### Work task
Search the entries for the word "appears" and pull out each line that has it.

### Data extract
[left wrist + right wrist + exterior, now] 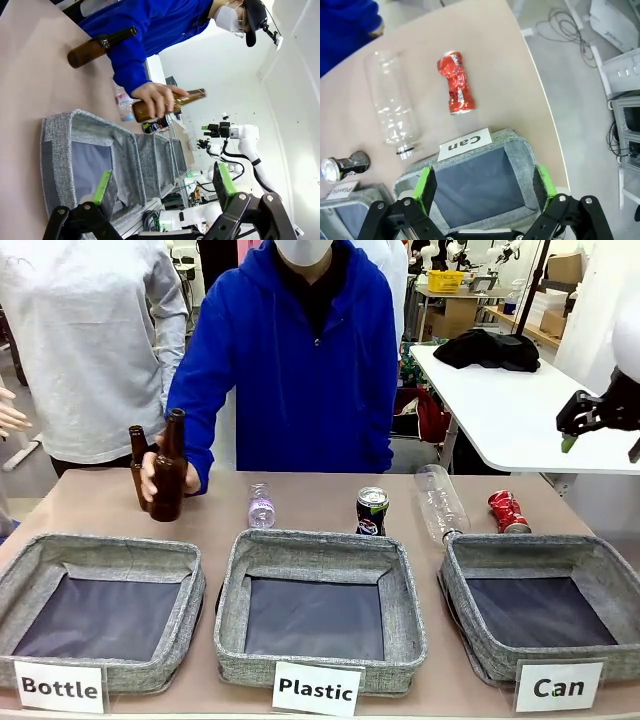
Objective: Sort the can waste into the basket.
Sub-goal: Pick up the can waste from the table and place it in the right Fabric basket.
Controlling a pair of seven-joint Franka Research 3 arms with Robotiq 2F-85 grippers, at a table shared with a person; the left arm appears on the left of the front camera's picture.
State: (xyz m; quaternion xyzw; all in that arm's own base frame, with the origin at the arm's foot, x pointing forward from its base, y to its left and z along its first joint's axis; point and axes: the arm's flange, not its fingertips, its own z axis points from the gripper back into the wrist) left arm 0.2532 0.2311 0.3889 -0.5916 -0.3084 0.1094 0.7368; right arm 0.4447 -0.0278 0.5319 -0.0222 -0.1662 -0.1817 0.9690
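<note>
at the right end of the tan tabletop (315, 502), the crushed shiny red drink can (508, 512) lies on its side, just beyond the far wall of the grey woven-fabric basket (455, 585) that carries the white "can" label (558, 687). the black drink can (372, 511) stands upright farther left, close behind the far rim of the middle grey basket labelled "plastic" (320, 543). both cans are on the tabletop, outside the baskets. a large clear plastic bottle (440, 502) lies on its side between the two cans, and a small clear plastic bottle (261, 506) stands left of the black one.

the right gripper (484, 184) hangs in the air over the "can" basket, its green-padded fingers spread wide and holding nothing; the red can lies beyond it, well apart. the left gripper (164, 182) is likewise spread and empty, above the grey basket labelled "bottle" (100, 545).

across the tabletop a person in a blue hooded top has one hand (150, 475) wrapped round a brown glass bottle (168, 480), with a second brown glass bottle (139, 465) just beside it.
</note>
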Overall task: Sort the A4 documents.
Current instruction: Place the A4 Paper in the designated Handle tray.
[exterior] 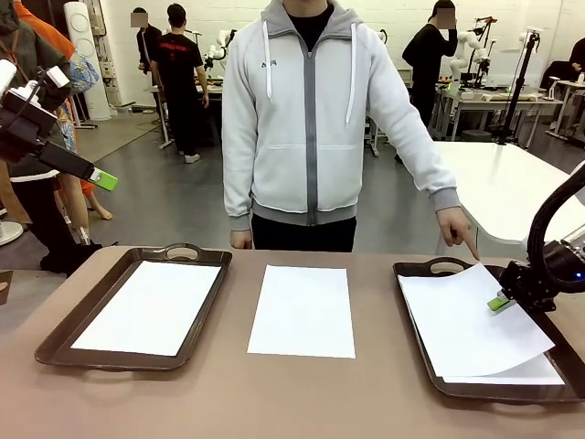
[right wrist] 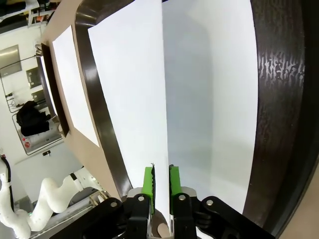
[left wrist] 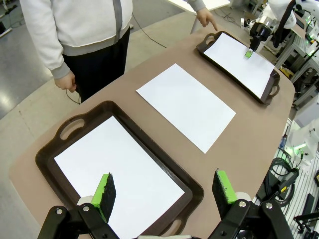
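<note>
One A4 document (exterior: 151, 306) lies flat in the left brown tray (exterior: 55, 343). Another A4 document (exterior: 303, 309) lies on the bare table between the trays. In the right tray (exterior: 512, 395) a top sheet (exterior: 462, 325) rests skewed and slightly bowed over a lower sheet (exterior: 539, 373). My right gripper (exterior: 498, 302) is at the top sheet's right edge. In the right wrist view its green pads (right wrist: 148, 181) stand a little apart around that edge (right wrist: 160, 172). My left gripper (exterior: 96, 174) hangs high at the far left, open and empty, above the left tray (left wrist: 164, 181).
A person in a grey hoodie stands at the far side. One of the person's hands (exterior: 457, 229) points a finger down at the right tray's far handle. The table's front strip is bare brown surface.
</note>
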`<act>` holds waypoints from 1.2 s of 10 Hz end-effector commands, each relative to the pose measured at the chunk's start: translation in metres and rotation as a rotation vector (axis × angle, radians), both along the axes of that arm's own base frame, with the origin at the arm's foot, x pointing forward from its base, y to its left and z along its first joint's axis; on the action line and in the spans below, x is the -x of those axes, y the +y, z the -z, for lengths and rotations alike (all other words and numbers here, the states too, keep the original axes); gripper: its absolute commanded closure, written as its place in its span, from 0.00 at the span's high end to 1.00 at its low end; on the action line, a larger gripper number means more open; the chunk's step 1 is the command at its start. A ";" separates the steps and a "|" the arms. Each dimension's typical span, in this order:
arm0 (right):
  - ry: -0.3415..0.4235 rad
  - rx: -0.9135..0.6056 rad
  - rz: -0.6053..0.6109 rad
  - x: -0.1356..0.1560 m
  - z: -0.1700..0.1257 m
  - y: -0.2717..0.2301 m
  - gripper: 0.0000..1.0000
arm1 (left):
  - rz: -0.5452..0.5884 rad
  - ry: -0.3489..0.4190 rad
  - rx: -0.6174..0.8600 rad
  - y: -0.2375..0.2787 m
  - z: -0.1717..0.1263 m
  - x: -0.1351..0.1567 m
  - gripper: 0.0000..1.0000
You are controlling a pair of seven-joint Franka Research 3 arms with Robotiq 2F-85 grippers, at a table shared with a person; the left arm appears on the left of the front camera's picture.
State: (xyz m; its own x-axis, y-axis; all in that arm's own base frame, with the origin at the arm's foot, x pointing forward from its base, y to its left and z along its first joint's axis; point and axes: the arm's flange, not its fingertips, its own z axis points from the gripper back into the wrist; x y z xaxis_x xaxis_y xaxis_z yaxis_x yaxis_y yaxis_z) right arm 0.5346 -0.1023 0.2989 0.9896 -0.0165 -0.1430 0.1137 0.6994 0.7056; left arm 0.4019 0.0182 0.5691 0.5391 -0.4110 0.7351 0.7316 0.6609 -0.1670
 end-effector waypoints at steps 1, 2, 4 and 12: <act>0.010 0.057 0.014 0.006 -0.003 0.002 0.36 | -0.005 -0.005 -0.003 -0.001 0.001 0.000 1.00; -0.002 0.072 0.026 0.007 -0.006 0.001 0.47 | -0.005 -0.005 -0.003 -0.001 0.001 0.000 1.00; 0.003 0.120 0.052 0.012 -0.008 -0.001 0.65 | -0.005 -0.005 -0.003 -0.001 0.001 0.000 1.00; -0.033 0.184 0.133 0.029 -0.015 0.005 1.00 | -0.005 -0.005 -0.003 -0.001 0.001 0.000 1.00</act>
State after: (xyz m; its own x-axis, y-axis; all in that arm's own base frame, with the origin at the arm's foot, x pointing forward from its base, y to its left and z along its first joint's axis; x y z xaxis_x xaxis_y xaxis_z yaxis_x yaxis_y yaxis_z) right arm 0.5073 -0.1079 0.3164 0.9851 -0.1426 -0.0961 0.1718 0.7998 0.5751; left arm 0.4018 0.0182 0.5691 0.5391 -0.4110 0.7351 0.7316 0.6609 -0.1670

### Response to this exercise
Controlling a pair of seven-joint Franka Research 3 arms with Robotiq 2F-85 grippers, at a table shared with a person; the left arm appears on the left of the front camera's picture.
You are controlling a pair of seven-joint Franka Research 3 arms with Robotiq 2F-85 grippers, at a table shared with a person; the left arm appears on the left of the front camera's picture.

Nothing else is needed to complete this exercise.